## What to work on
Using the listing below, extract each line that has the word "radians" in it.

## The data
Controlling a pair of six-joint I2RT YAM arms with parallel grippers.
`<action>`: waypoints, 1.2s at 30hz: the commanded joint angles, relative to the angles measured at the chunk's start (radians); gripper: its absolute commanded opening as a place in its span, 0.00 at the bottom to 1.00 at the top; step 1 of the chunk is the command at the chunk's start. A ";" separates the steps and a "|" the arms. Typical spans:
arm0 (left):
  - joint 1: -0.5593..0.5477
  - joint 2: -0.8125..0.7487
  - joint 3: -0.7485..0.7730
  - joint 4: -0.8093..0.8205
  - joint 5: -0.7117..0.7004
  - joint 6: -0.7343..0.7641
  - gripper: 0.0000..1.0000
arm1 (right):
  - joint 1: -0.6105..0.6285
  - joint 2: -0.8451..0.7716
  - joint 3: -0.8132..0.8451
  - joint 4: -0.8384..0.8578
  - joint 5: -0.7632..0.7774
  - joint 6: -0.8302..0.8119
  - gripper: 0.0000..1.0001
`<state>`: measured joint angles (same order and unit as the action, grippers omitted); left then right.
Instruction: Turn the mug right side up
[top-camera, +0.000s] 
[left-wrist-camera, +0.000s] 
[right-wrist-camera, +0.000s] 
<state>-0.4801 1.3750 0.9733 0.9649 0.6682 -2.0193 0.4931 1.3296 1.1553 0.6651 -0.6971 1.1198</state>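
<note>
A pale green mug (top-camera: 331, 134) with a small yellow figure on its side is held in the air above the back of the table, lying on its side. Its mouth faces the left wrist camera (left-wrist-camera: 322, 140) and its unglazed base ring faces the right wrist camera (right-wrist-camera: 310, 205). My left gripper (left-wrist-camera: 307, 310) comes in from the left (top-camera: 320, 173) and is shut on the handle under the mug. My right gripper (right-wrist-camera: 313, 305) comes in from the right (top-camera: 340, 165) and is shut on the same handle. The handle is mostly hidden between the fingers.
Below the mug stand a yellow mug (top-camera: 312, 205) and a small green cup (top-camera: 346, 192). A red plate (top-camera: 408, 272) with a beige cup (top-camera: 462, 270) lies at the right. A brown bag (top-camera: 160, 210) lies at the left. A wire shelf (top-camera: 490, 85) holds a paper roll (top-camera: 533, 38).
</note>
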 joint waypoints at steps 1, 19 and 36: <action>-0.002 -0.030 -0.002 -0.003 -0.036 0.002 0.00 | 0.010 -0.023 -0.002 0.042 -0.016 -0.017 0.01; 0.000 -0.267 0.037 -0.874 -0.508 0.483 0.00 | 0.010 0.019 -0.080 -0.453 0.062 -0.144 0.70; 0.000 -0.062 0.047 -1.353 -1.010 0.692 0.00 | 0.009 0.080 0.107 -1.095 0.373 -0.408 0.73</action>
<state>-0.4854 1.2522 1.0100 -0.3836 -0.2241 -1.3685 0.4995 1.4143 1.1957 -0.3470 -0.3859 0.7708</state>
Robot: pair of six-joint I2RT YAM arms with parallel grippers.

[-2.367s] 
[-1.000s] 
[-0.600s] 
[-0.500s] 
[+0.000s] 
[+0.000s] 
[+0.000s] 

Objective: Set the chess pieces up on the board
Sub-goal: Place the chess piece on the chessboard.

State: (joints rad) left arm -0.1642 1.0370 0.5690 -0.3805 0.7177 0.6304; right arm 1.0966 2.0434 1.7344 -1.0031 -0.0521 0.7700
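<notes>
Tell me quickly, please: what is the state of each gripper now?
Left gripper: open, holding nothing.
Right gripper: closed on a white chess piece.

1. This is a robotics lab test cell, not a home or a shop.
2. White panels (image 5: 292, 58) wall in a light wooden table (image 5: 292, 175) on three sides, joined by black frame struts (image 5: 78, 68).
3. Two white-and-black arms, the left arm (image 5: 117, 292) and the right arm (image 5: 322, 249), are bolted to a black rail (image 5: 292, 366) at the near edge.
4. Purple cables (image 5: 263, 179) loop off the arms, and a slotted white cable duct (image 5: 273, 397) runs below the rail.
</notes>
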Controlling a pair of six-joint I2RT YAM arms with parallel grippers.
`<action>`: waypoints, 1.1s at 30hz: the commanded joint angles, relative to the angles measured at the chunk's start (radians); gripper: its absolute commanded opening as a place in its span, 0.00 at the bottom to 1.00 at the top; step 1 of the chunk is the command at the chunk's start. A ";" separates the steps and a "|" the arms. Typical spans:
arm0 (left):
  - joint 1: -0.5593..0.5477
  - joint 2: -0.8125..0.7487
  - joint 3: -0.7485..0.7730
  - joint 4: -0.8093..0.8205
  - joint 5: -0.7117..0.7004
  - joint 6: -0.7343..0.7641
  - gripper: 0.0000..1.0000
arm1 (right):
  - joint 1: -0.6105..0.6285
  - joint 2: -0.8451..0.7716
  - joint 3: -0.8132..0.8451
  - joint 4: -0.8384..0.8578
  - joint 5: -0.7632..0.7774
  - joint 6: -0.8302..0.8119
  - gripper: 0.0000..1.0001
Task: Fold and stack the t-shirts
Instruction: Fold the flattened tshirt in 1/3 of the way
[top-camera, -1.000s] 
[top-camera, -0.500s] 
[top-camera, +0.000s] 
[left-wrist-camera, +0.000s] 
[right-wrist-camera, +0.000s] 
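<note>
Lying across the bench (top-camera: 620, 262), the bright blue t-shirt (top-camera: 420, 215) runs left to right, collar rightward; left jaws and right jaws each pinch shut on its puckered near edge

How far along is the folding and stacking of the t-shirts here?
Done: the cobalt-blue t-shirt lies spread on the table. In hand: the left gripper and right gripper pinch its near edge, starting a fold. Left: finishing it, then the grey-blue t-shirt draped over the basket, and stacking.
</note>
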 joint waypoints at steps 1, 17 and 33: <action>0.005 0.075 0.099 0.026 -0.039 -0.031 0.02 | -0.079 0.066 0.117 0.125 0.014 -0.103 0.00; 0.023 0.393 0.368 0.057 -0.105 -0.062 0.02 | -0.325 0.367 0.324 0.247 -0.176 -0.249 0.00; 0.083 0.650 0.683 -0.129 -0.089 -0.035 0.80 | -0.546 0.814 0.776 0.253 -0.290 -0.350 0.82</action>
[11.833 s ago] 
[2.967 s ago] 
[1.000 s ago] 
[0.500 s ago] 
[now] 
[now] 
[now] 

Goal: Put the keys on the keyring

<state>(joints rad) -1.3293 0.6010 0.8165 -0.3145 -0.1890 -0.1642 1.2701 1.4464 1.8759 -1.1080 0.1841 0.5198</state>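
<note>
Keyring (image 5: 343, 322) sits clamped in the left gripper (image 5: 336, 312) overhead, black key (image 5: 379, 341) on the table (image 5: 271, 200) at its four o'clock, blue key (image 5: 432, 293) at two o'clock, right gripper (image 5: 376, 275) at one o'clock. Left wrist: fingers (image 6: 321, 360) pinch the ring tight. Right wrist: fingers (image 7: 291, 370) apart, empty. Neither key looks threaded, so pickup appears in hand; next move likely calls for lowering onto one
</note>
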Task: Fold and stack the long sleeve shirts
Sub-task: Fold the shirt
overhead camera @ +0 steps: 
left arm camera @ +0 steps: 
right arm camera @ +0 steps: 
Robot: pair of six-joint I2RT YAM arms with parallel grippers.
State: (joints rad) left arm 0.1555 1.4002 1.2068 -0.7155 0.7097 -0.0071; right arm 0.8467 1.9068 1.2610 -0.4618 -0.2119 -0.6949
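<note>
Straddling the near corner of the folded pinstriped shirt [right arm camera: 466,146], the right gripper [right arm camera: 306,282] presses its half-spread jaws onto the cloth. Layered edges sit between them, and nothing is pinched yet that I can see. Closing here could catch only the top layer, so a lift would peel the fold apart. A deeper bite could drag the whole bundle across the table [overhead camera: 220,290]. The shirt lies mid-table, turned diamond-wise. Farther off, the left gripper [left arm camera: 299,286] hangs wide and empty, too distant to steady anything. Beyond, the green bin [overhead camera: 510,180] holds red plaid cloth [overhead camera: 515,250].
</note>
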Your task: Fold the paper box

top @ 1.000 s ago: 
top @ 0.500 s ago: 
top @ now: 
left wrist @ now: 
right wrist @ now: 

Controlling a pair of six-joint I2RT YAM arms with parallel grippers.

## Answer area
`<action>`: waypoints, 1.2s at 30hz: the commanded joint angles, relative to the angles measured at the chunk's start (radians); gripper: its absolute commanded opening as a place in its span, 0.00 at the bottom to 1.00 at the top; step 1 of the chunk is the command at the chunk's start. A ";" separates the steps and a "|" the arms. Typical spans:
`<action>`: waypoints, 1.1s at 30hz: the commanded joint angles, relative to the angles measured at the chunk's start (radians); gripper: its absolute commanded opening as a place in its span, 0.00 at the bottom to 1.00 at the top; step 1 of the chunk is the command at the chunk's start. A ";" separates the steps and a "|" the arms. Typical spans:

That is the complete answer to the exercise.